Assigned task =>
Without changing a thing, reproduce the entire listing and leave out its pictures.

Segment Start: Supplied data

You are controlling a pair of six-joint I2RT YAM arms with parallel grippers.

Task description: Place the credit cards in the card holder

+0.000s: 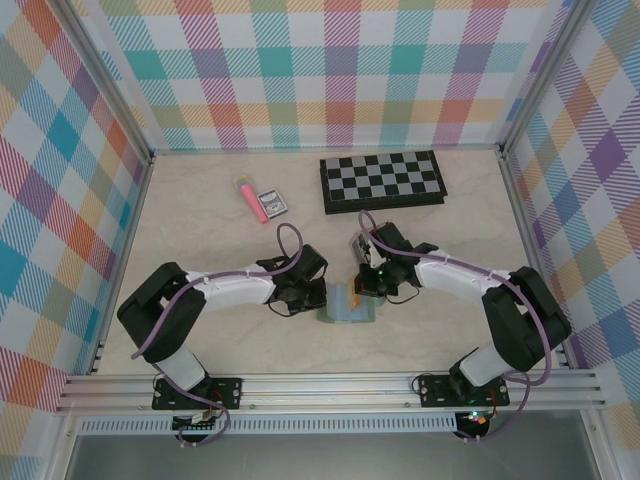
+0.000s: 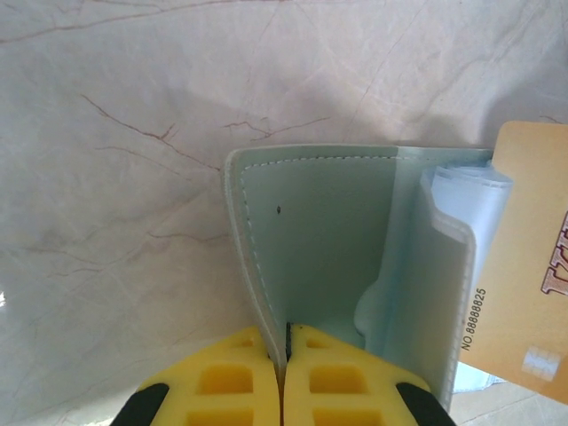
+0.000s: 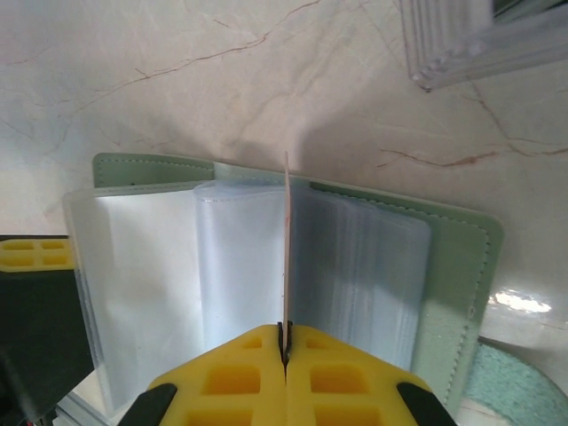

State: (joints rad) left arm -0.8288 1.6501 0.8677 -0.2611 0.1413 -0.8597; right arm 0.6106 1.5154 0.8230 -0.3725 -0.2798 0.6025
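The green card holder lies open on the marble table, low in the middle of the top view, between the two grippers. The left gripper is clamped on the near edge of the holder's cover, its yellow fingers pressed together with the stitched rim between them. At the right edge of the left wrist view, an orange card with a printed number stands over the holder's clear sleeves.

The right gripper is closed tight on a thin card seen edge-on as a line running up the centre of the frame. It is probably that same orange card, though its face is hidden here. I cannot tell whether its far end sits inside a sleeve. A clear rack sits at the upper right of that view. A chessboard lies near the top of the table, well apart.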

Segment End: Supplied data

Exercise answer =>
You are controlling a pair of six-joint I2RT YAM arms with parallel grippers.

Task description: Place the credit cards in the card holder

+0.000s: 
+0.000s: 
+0.000s: 

State: (joints rad) left arm -0.8288 1.6501 0.8677 -0.2611 0.1413 -0.8597; right arm 0.6106 1.5154 0.8230 -0.3725 -0.2798 0.6025
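The green card holder lies open on the marble table, low in the middle of the top view, between the two grippers. The left gripper is clamped on the near edge of the holder's cover, its yellow fingers pressed together with the stitched rim between them. At the right edge of the left wrist view, an orange card with a printed number stands over the holder's clear sleeves.

The right gripper is closed tight on a thin card seen edge-on as a line running up the centre of the frame. It is probably that same orange card, though its face is hidden here. I cannot tell whether its far end sits inside a sleeve. A clear rack sits at the upper right of that view. A chessboard lies near the top of the table, well apart.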

Nothing remains to add to the output.